Le scénario est simple : pour se venger de son évincement, un conseiller en communication nous raconte comment lui et son client sont arrivés au pouvoir, et surtout la préparation, la manipulation utilisée, pour convaincre par la parole, ou plutôt par son absence…
Cette œuvre s’inspirant de faits réels combat les mensonges proférés par les politiciens.
Clément Viktorovitch est un maître de l’art de la parole et aussi politologue. Il fait des vidéos et des podcasts dans lesquels il décrypte les discours politiques. Pour une fois, Viktorovitch utilise la fiction dans ce spectacle pour parodier le régime présidentiel actuel.

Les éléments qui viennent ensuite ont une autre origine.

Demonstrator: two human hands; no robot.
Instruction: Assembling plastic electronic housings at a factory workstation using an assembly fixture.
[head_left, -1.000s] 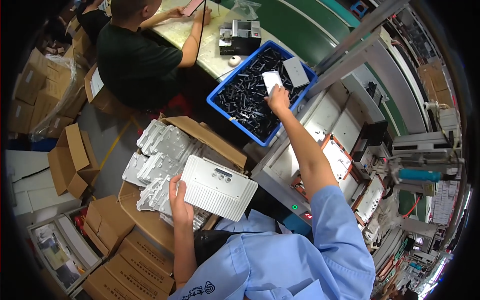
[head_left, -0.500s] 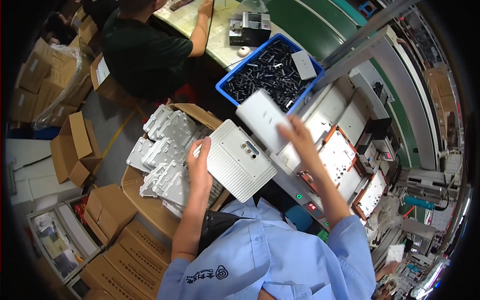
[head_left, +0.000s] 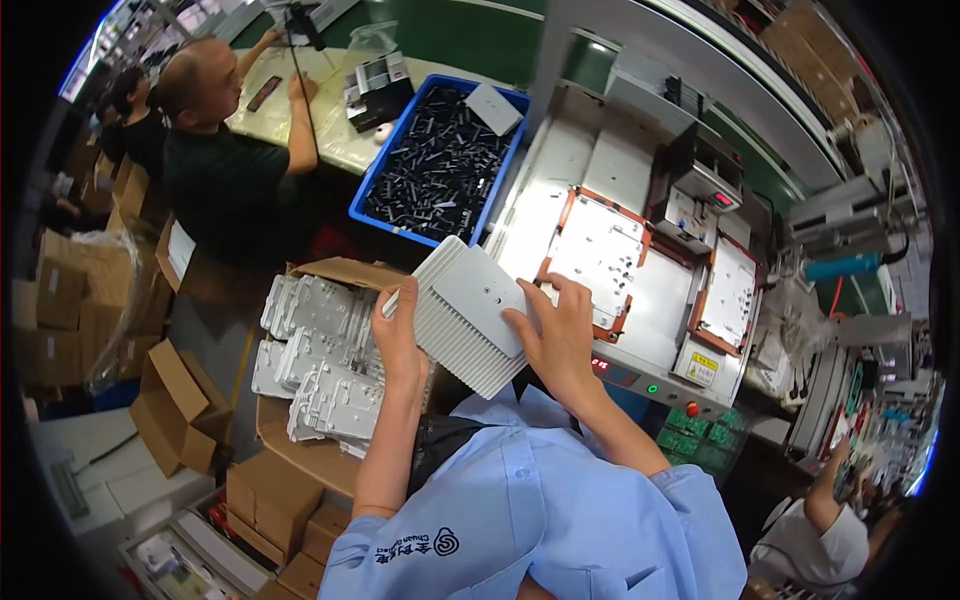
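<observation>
My left hand (head_left: pixel 398 335) is closed on the left edge of a pale ribbed housing (head_left: pixel 450 345), thumb along its rim. Over the housing's right part lies a smooth light-grey cover plate (head_left: pixel 478 288) with a few small holes. My right hand (head_left: pixel 560 335) grips the plate's right edge, thumb on its upper face and fingers round the far side. Both pieces are up in front of my chest, the plate overlapping the ribs. Whether the plate is seated flat on the housing cannot be told. The ports seen on the housing earlier are hidden.
An open carton holds stacked white cast parts (head_left: pixel 335 345) at left. A blue bin (head_left: pixel 362 205) of small black pieces carries another grey plate (head_left: pixel 494 108). At right stands a machine with orange-framed fixtures (head_left: pixel 603 250). A co-worker (head_left: pixel 225 175) sits at the far-left table.
My right hand has brought the cover plate down and left, over the ribbed housing. The housing stays in my left hand. The head view has swung to the right.
</observation>
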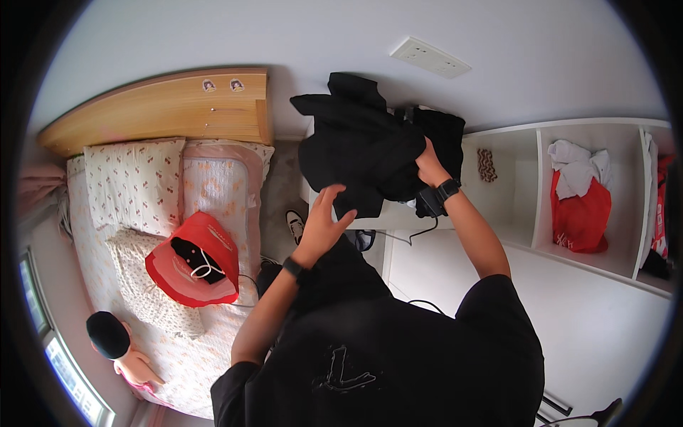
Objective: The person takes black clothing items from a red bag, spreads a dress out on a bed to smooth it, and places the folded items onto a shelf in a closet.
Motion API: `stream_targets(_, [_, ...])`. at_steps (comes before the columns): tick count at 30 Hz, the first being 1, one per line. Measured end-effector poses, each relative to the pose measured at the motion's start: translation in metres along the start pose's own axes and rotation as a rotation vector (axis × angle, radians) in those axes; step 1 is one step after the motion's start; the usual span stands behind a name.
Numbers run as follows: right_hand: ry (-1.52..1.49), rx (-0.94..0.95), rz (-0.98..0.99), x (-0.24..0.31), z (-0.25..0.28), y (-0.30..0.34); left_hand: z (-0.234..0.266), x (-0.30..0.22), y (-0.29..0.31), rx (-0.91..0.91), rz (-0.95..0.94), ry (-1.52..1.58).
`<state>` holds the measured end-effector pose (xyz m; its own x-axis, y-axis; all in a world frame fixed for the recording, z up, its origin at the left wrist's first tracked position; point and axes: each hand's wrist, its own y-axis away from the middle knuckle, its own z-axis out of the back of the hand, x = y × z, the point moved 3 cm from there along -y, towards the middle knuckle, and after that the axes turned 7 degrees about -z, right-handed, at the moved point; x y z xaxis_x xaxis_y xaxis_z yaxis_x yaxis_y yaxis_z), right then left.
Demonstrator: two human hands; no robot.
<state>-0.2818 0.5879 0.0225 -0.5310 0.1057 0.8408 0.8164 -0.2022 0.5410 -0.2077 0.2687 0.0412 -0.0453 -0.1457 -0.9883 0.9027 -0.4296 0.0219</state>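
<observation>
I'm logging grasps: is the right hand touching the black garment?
Touching: the head view shows the right hand holding the black garment at its right edge, with no gap visible.

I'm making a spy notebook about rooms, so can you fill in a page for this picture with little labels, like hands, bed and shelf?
Right hand: gripping a black garment; the hand is at its right side
Left hand: open, close to the garment; touching or not is unclear
Bed: patterned pillow, open red bag with something black inside, doll with black hair
Shelf: white cloth above a red bag in one compartment
Wall: white socket panel
</observation>
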Motion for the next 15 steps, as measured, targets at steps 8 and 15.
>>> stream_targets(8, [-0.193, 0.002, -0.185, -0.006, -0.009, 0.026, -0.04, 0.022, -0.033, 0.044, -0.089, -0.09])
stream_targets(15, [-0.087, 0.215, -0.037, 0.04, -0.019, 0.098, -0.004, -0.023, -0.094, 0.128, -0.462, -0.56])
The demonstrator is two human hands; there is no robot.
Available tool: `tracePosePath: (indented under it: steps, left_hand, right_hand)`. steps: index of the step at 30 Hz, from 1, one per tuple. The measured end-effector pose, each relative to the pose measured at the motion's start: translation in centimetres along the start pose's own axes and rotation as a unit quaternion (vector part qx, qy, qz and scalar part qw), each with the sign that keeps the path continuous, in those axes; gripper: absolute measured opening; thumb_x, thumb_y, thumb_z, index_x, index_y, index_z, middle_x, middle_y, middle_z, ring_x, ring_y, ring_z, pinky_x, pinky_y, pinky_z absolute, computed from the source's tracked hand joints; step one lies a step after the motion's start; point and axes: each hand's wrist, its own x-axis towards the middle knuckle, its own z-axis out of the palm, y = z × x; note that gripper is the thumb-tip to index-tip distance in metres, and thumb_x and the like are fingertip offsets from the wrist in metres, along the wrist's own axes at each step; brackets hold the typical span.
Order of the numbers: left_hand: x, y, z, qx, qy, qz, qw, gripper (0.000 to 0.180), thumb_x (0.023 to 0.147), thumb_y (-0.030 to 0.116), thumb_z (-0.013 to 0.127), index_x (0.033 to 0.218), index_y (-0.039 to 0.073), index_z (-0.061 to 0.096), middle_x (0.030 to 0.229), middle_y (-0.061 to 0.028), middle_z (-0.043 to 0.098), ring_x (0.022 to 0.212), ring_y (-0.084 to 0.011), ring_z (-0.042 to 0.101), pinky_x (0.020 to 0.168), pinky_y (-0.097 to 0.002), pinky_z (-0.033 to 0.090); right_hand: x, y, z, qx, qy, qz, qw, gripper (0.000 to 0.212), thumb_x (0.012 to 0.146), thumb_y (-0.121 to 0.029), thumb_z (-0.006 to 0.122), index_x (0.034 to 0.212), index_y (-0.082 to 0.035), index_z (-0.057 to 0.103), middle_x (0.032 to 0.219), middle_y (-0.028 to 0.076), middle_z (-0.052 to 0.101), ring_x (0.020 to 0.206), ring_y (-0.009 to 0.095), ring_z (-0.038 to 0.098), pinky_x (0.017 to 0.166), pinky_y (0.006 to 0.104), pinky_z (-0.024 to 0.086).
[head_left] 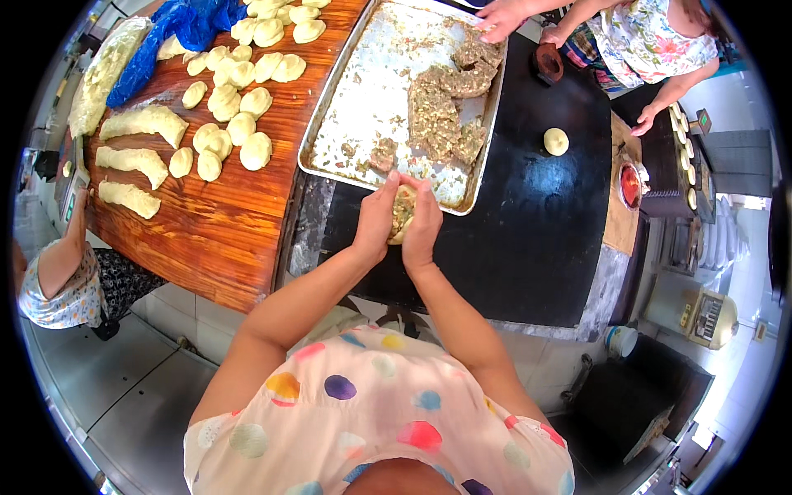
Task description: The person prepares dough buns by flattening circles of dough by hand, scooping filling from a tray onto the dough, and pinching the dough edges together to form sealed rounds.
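Right now, both hands meet just at the near edge of the metal tray (363,91), the left hand (376,216) and the right hand (423,224) cupped around one piece of filled dough (402,216). The fingers are grasping it from either side, mostly straight and tipped toward the tray, with the palms facing each other; how hard they press, I cannot tell. The dough lies directly between the palms, so neither hand is nearer to it, and its long axis runs roughly with the fingers, away from the body and toward the tray. Its top shows chopped filling, not fully covered. The black worktop (495,264) spreads to the right of the tray and under the hands. In the right half of the tray sits a thick, brownish heap of filling (437,115). Left of the tray, the wooden table (223,256) carries strips of dough (130,198) and, farther off, many dough rounds (256,151). Right of the tray, well apart from it, a single dough ball (556,142) rests on the black surface. At the tray's far right corner, another person's hand (501,18) reaches in.
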Motion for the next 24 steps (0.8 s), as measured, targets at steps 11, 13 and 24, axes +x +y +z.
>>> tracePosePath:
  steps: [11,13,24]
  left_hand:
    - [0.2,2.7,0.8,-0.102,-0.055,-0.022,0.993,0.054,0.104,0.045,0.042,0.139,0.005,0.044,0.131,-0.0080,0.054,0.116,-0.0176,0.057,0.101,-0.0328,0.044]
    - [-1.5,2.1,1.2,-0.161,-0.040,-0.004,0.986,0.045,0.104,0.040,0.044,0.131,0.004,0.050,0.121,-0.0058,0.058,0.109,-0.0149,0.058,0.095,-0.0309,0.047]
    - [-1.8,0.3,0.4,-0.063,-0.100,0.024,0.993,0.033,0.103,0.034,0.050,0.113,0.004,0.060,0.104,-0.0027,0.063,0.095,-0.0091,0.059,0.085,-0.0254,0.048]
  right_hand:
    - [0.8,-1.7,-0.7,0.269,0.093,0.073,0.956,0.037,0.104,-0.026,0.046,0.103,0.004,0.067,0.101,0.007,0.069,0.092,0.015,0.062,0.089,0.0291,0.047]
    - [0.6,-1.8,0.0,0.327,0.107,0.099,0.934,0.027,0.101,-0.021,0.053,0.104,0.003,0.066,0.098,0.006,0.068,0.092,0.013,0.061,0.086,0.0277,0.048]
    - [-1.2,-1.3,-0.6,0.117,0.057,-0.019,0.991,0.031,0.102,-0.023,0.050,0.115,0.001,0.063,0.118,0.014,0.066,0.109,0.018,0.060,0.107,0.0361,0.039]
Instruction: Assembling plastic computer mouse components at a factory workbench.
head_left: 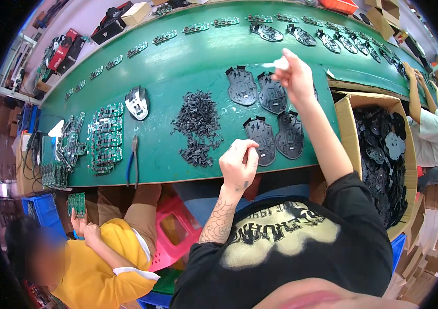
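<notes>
My right hand (295,74) is raised over the far part of the green table, closed round a small white bottle (280,64) whose thin tip points left. Below it lie several black mouse base shells (241,85), flat on the table; two more shells (261,140) are closer to the front edge. My left hand (239,162) is near that edge, beside the nearest shells, its fingers curled together. Whatever it may hold is hidden. To its left is a heap of small black plastic pieces (196,116).
Pliers (133,159), a white-and-black mouse shell (137,103) and stacked green circuit boards (106,139) lie left. Boards and shells (267,32) line the far side. A cardboard box (350,134) of black parts stands right. A yellow-shirted person (95,257) sits left holding a board; another works far right.
</notes>
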`<state>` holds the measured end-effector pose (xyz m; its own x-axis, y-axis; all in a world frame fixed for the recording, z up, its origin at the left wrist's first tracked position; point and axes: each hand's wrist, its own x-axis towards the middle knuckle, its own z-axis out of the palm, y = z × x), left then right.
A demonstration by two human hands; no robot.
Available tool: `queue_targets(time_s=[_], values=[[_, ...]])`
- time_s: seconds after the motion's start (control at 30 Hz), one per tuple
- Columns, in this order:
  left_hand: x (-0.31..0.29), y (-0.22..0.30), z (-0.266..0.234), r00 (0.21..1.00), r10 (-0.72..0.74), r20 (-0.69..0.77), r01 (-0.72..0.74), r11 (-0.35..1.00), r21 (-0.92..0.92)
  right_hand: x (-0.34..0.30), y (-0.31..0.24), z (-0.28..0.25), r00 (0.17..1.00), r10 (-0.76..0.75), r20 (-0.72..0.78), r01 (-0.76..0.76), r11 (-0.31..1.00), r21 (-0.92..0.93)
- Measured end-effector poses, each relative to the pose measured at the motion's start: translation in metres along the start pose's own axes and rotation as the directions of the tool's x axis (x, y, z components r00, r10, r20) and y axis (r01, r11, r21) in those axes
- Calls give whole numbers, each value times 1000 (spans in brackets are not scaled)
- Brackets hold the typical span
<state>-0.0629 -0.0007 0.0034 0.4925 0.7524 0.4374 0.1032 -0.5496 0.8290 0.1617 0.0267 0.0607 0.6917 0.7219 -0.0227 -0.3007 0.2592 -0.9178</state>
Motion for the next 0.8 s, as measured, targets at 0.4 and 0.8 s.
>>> queue_targets(time_s=[0.4,0.8], values=[[-2,-1,2,999,22,44,-27,994,105,13,40,-3,918,-314,243,397,717,-573],[1,1,3,999,4,50,-12,989,147,15,49,2,917,-263,301,397,684,-612]])
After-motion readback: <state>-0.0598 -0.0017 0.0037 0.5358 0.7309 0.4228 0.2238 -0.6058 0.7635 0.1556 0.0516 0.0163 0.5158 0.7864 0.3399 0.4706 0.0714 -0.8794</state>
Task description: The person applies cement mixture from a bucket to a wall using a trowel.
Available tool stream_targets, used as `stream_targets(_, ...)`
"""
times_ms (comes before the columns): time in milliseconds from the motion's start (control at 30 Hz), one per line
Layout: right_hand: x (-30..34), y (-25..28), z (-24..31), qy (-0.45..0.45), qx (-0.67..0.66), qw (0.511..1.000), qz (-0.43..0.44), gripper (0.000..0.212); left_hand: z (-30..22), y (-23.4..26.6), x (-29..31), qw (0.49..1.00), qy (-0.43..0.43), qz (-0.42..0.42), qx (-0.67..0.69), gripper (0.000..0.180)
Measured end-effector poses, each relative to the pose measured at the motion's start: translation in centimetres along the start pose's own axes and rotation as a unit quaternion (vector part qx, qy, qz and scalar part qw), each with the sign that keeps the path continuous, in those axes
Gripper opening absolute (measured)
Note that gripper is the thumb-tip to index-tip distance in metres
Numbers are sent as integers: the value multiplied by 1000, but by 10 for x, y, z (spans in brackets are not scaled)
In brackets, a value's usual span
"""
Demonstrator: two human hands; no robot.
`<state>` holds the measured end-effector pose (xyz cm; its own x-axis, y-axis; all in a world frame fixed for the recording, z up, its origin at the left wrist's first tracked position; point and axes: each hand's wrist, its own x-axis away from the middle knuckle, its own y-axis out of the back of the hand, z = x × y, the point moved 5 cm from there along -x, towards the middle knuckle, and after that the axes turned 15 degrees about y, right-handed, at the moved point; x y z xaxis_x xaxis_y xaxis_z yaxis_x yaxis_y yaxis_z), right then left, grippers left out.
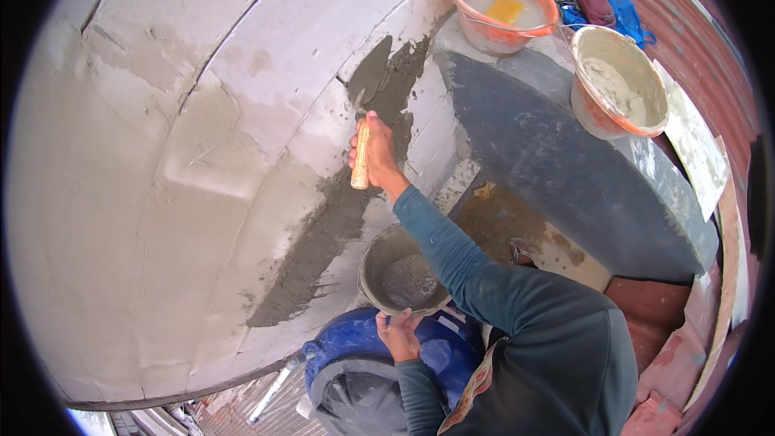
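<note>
My right hand [378, 149] is wrapped round the wooden handle of a trowel [361, 163]. Its grey blade lies against the wall, on a dark strip of wet mortar [323, 230] that runs diagonally down the pale block wall [242, 73]. Lower down, my left hand [400, 337] grips the near rim of a mortar bucket [373, 274]. Grey mortar sits in the bottom of that bucket. Below it is a blue plastic drum or tank [339, 335] with a dark round lid; whether the bucket rests on it, I cannot tell.
An orange bucket [484, 30] of cloudy water with a yellow sponge stands at the top, on a dark grey ledge [557, 145]. Beside it is another bucket [593, 109] of mortar. Bags [622, 16] and red corrugated sheeting [702, 16] lie beyond. A white pipe [274, 387] sits lower left.
</note>
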<state>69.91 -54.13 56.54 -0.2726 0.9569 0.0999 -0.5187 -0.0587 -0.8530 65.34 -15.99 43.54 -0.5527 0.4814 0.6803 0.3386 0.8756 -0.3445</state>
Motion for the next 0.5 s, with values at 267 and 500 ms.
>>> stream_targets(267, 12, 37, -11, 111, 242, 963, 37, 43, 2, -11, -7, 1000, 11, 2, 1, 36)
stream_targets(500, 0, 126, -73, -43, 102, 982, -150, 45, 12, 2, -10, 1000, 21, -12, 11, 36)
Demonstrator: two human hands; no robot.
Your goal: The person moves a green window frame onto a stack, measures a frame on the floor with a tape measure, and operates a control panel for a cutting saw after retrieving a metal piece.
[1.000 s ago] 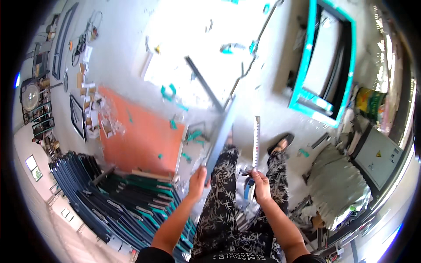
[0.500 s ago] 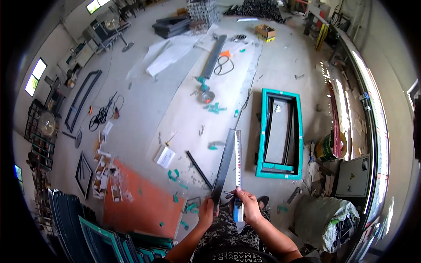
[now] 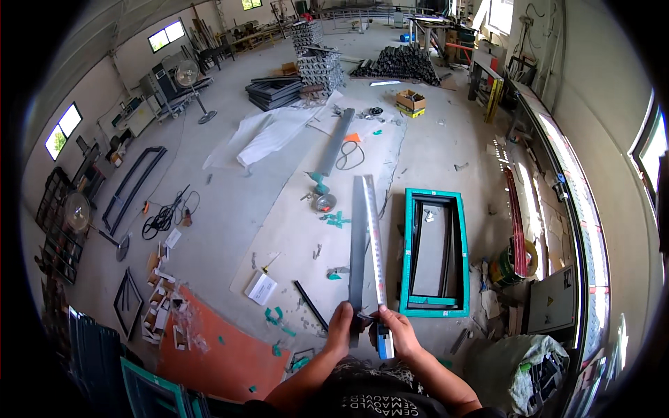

Il présente des jeux. Par exemple, il dit des phrases tirées de discours politiques et le public doit lui dire si elles sont vides ou pleines. Contrairement aux apparences, ce jeu est assez difficile, car il y a des faux amis qui ont l’air vides, mais qui sont pleins, et d’autres qui ont l’air plein, mais qui sont vides !
Viktorovitch est seul sur scène, c’est son premier spectacle.
J’ai apprécié le spectacle parce que ce sujet avec ce format est inédit. C’était la première fois que je voyais un spectacle aussi amusant sur un sujet qui peut d’habitude être soporifique.